**Task item**: The answer must be an exact copy of the entries below, with no images in it.

(Data records begins)

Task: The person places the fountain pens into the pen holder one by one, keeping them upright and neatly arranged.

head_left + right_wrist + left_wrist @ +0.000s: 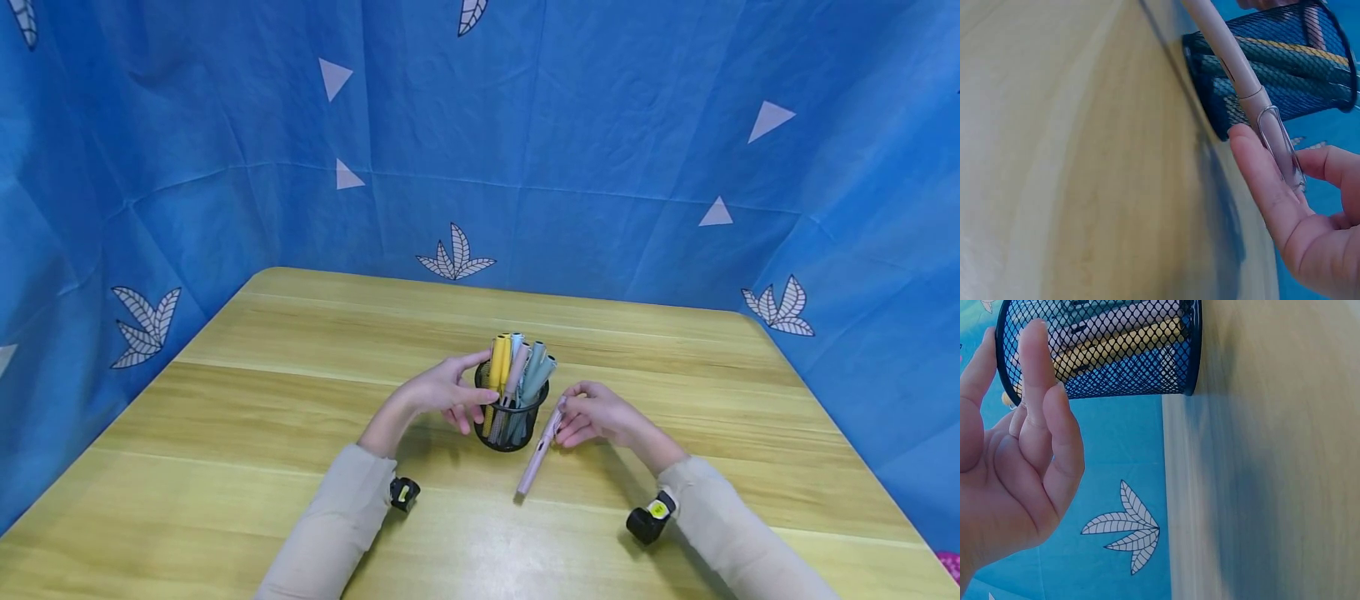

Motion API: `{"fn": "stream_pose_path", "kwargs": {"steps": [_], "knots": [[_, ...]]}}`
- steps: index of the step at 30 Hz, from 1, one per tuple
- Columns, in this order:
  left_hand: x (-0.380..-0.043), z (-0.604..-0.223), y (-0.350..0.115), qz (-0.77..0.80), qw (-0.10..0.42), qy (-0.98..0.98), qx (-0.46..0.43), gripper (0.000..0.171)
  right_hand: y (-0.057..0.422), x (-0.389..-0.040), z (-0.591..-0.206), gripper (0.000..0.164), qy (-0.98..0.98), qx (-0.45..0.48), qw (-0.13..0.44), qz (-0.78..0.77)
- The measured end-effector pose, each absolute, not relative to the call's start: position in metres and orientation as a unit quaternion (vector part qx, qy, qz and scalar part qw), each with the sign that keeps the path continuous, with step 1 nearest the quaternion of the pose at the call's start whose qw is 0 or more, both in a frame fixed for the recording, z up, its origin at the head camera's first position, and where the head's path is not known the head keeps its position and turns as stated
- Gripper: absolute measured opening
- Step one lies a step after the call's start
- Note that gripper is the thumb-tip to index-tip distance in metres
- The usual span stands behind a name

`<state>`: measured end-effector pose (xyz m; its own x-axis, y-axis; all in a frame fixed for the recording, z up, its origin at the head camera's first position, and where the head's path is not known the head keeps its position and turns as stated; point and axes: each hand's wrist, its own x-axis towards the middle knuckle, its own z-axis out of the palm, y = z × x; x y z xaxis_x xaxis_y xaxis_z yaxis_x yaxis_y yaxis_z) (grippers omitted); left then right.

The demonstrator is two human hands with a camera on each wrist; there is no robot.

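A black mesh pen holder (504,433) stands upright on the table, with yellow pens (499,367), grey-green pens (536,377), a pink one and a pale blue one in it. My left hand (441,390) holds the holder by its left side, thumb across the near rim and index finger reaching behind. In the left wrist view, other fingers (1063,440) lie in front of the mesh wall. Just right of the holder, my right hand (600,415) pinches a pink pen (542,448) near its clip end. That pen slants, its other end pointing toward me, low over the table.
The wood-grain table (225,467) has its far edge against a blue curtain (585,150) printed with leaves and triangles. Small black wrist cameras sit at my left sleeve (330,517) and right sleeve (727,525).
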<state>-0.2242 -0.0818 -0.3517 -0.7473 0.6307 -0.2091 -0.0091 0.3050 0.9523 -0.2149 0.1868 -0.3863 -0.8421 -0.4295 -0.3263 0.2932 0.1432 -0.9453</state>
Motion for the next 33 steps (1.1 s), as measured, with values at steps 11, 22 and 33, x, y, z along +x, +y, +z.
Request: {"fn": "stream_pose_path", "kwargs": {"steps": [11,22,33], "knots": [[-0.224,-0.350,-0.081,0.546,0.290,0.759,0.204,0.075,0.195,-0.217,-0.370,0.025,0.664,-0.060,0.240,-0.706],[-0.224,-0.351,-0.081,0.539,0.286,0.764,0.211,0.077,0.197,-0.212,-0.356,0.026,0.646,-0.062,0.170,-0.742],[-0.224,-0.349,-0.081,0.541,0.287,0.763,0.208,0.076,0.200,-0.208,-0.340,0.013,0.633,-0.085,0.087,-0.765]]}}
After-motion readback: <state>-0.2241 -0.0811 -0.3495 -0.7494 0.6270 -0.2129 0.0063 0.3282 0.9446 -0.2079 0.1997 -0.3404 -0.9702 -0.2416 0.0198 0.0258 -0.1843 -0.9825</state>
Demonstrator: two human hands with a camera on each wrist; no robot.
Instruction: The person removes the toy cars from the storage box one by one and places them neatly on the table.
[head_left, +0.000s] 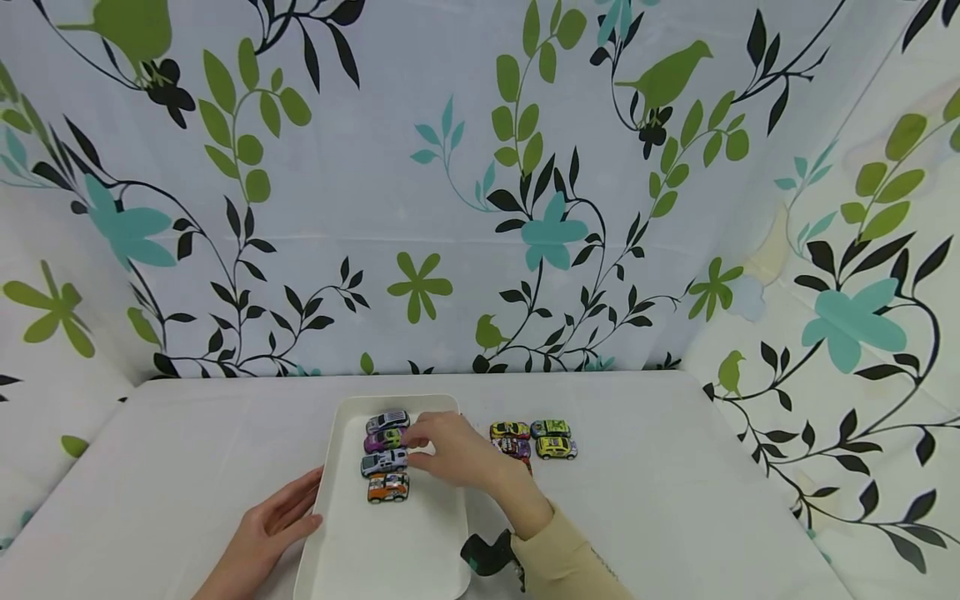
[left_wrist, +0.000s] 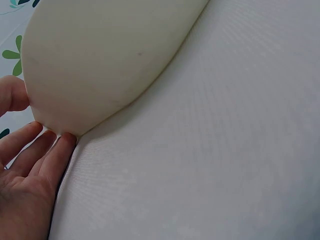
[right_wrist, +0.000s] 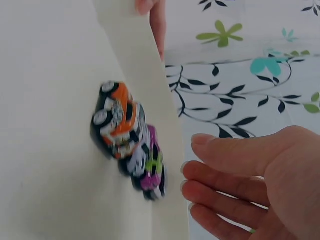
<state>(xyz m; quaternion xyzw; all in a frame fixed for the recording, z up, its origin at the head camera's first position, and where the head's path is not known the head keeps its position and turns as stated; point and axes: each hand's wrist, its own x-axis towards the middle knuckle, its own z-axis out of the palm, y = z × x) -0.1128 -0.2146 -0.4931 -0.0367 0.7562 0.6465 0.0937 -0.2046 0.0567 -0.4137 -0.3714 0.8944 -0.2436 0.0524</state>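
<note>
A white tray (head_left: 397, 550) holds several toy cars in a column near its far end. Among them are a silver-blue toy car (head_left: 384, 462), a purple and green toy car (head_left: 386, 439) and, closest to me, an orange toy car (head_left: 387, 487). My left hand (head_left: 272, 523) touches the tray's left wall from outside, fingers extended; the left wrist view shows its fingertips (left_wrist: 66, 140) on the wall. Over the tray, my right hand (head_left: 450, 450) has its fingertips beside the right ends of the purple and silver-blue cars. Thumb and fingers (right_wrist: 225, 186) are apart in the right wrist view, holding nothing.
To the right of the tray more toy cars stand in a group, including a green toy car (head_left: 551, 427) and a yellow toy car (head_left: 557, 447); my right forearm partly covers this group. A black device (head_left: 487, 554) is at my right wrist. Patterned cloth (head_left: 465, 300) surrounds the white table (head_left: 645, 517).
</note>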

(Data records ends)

**Task result**:
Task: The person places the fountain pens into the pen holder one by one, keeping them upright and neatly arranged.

head_left + right_wrist + left_wrist @ +0.000s: 

Motion API: `{"fn": "stream_pose_path", "kwargs": {"steps": [_], "knots": [[_, ...]]}}`
- steps: index of the step at 30 Hz, from 1, one per tuple
- Columns, in this order:
  left_hand: x (-0.380..-0.043), z (-0.604..-0.223), y (-0.350..0.115), qz (-0.77..0.80), qw (-0.10..0.42), qy (-0.98..0.98), qx (-0.46..0.43), gripper (0.000..0.171)
  right_hand: y (-0.057..0.422), x (-0.389..-0.040), z (-0.591..-0.206), gripper (0.000..0.164), qy (-0.98..0.98), qx (-0.45..0.48), qw (-0.13..0.44), qz (-0.78..0.77)
- The measured end-effector pose, each absolute, not relative to the call's start: position in metres and orientation as a unit quaternion (vector part qx, qy, qz and scalar part qw), each with the sign that keeps the path continuous, with step 1 nearest the quaternion of the pose at the call's start whose qw is 0 or more, both in a frame fixed for the recording, z up, its origin at the head camera's first position, and where the head's path is not known the head keeps its position and turns as stated
- Gripper: absolute measured opening
- Step one lies a step after the call's start
- Note that gripper is the thumb-tip to index-tip distance in metres
- The usual span stands behind a name

`<state>`: measured end-effector pose (xyz m; its own x-axis, y-axis; all in a frame fixed for the recording, z up, its origin at the head camera's first position, and where the head's path is not known the head keeps its position and turns as stated; point and axes: each hand's wrist, its own x-axis towards the middle knuckle, its own z-axis out of the palm, y = z × x; x y z xaxis_x xaxis_y xaxis_z yaxis_x yaxis_y yaxis_z) (grippers omitted); left then right.

The demonstrator is two human hands with a camera on each wrist; there is no robot.

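A black mesh pen holder (504,433) stands upright on the table, with yellow pens (499,367), grey-green pens (536,377), a pink one and a pale blue one in it. My left hand (441,390) holds the holder by its left side, thumb across the near rim and index finger reaching behind. In the left wrist view, other fingers (1063,440) lie in front of the mesh wall. Just right of the holder, my right hand (600,415) pinches a pink pen (542,448) near its clip end. That pen slants, its other end pointing toward me, low over the table.
The wood-grain table (225,467) has its far edge against a blue curtain (585,150) printed with leaves and triangles. Small black wrist cameras sit at my left sleeve (330,517) and right sleeve (727,525).
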<state>-0.2242 -0.0818 -0.3517 -0.7473 0.6307 -0.2091 -0.0091 0.3050 0.9523 -0.2149 0.1868 -0.3863 -0.8421 -0.4295 -0.3263 0.2932 0.1432 -0.9453</state>
Motion for the next 33 steps (1.1 s), as measured, with values at steps 11, 22 and 33, x, y, z along +x, +y, +z.
Request: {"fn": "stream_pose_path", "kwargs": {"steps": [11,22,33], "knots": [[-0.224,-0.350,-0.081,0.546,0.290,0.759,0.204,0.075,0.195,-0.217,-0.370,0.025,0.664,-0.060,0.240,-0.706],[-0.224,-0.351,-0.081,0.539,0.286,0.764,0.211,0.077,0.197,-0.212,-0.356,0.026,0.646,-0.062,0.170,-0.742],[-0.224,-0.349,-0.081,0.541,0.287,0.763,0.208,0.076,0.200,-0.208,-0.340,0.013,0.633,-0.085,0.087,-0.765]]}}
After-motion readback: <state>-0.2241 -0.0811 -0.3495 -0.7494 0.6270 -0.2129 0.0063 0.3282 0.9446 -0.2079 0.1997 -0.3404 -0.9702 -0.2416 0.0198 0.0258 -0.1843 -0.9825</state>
Demonstrator: two human hands with a camera on each wrist; no robot.
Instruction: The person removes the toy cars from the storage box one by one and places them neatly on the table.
[head_left, +0.000s] 
[left_wrist, +0.000s] 
[right_wrist, +0.000s] 
<state>(xyz m; quaternion xyzw; all in a frame fixed for the recording, z up, its origin at the head camera's first position, and where the head's path is not known the head keeps its position and turns as stated; point and axes: each hand's wrist, its own x-axis towards the middle knuckle, its own z-axis out of the palm, y = z × x) -0.1128 -0.2146 -0.4931 -0.0367 0.7562 0.6465 0.0937 -0.2046 0.0567 -0.4137 -0.3714 0.8944 -0.2436 0.0524</state>
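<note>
A white tray (head_left: 397, 550) holds several toy cars in a column near its far end. Among them are a silver-blue toy car (head_left: 384, 462), a purple and green toy car (head_left: 386, 439) and, closest to me, an orange toy car (head_left: 387, 487). My left hand (head_left: 272, 523) touches the tray's left wall from outside, fingers extended; the left wrist view shows its fingertips (left_wrist: 66, 140) on the wall. Over the tray, my right hand (head_left: 450, 450) has its fingertips beside the right ends of the purple and silver-blue cars. Thumb and fingers (right_wrist: 225, 186) are apart in the right wrist view, holding nothing.
To the right of the tray more toy cars stand in a group, including a green toy car (head_left: 551, 427) and a yellow toy car (head_left: 557, 447); my right forearm partly covers this group. A black device (head_left: 487, 554) is at my right wrist. Patterned cloth (head_left: 465, 300) surrounds the white table (head_left: 645, 517).
</note>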

The answer given above is complete as it stands.